#### [Activity]
When scanning the data, count every line with "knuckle" in it, and report only the resulting number.

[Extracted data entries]
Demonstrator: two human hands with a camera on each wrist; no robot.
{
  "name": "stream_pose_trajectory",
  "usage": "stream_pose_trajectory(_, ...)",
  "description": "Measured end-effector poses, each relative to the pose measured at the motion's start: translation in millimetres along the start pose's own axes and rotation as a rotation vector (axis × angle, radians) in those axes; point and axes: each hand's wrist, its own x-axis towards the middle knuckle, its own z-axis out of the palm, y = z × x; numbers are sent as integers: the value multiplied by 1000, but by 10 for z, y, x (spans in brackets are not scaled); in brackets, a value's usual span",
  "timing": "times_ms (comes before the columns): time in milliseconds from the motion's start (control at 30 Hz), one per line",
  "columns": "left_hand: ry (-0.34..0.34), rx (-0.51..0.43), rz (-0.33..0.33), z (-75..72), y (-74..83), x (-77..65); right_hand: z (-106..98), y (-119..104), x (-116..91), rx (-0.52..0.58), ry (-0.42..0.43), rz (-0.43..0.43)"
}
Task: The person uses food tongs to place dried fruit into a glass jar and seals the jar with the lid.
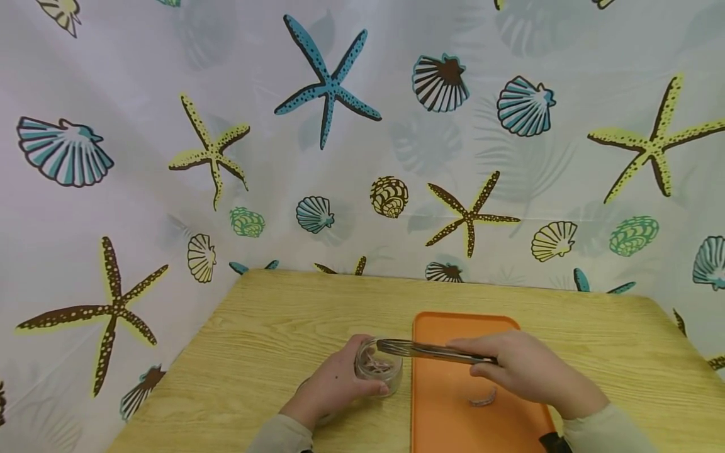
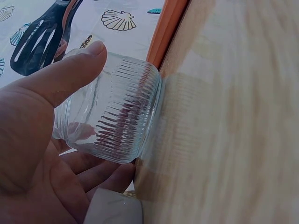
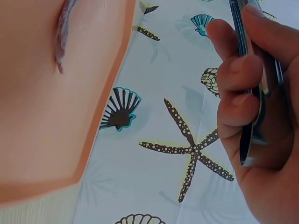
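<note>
A glass jar (image 1: 394,379) is resting on the table (image 1: 283,314), left of the orange tray (image 1: 444,431), with strips (image 1: 376,361) inside. The left hand (image 1: 337,380) is wrapping thumb and fingers round it; the right hand (image 1: 521,368) is gripping tongs (image 1: 436,352), their slotted end hovering over the jar's mouth. One thin strip (image 1: 484,399) is lying on the tray.

Left hand (image 1: 334,382), right hand (image 1: 523,365): both bare, 2 by my count
Left sleeve (image 1: 283,435), right sleeve (image 1: 606,433): I see pale beige cloth
Black piece (image 1: 554,443): I spot 1 beside the right sleeve
</note>
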Motion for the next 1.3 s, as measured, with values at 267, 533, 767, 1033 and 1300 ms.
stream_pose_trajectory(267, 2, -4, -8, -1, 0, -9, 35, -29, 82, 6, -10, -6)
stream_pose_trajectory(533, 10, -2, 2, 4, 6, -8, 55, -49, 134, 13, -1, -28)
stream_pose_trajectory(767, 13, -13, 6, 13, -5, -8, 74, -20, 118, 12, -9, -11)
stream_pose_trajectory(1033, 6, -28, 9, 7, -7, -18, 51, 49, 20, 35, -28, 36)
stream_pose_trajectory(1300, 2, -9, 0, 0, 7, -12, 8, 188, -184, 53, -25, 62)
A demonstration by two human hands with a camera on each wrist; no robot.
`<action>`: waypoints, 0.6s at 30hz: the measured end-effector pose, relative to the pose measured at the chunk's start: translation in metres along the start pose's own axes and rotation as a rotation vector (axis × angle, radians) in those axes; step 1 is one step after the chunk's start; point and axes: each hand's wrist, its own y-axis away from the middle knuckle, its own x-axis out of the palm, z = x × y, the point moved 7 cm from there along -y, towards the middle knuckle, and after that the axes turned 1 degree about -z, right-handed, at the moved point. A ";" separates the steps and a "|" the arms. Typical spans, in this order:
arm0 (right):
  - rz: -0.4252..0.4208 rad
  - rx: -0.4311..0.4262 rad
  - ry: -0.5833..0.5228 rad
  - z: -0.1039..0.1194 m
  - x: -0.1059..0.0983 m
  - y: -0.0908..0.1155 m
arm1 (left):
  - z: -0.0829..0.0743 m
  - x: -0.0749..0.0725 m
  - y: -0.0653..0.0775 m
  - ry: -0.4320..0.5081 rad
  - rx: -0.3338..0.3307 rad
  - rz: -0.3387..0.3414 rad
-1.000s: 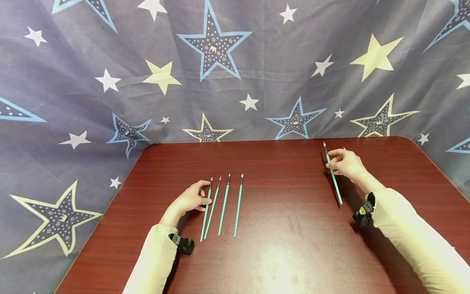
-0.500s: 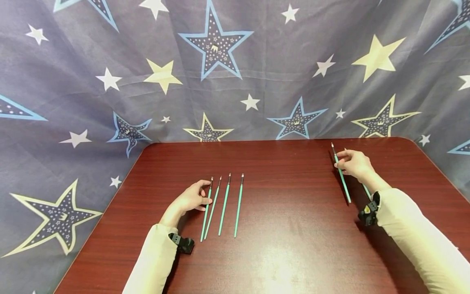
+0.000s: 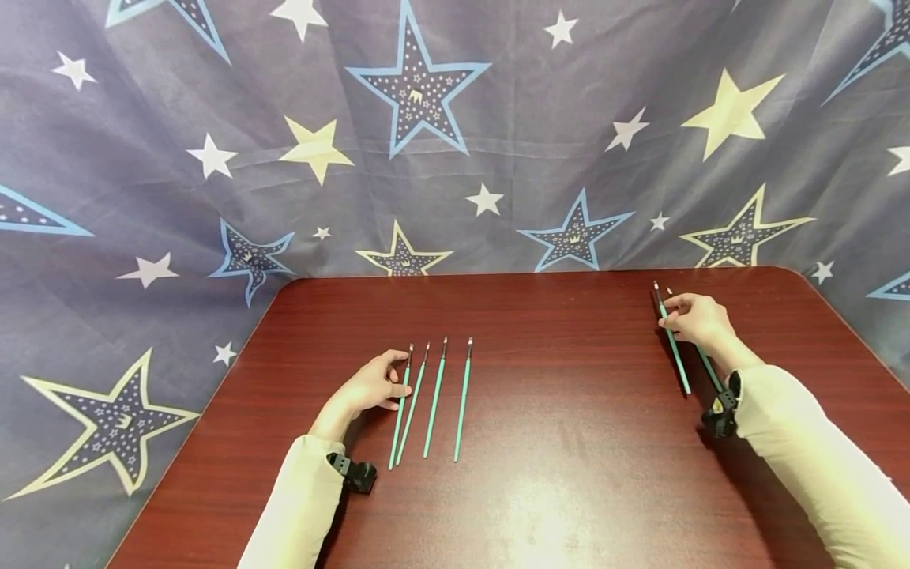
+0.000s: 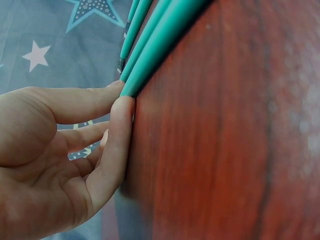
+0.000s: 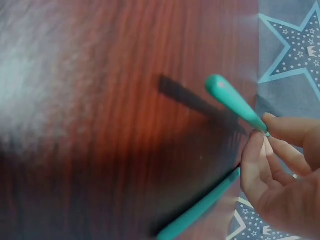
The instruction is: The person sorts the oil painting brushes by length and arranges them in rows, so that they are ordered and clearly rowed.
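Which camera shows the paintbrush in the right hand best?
The head view: it shows the paintbrush nearly whole, from tip to handle end, in the right hand. The right wrist view shows only part of its handle, close up; the left wrist view doesn't show it.

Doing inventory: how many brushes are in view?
6. Four brushes at the left hand; one brush in the right hand; another brush partly hidden by that hand.

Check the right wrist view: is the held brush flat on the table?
No, the right hand pinches the brush, its handle end apart from its shadow on the table.
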 end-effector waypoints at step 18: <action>-0.097 0.020 0.236 -0.004 -0.006 -0.005 | 0.001 -0.002 -0.002 0.005 0.006 0.001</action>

#### [Answer to this exercise]
2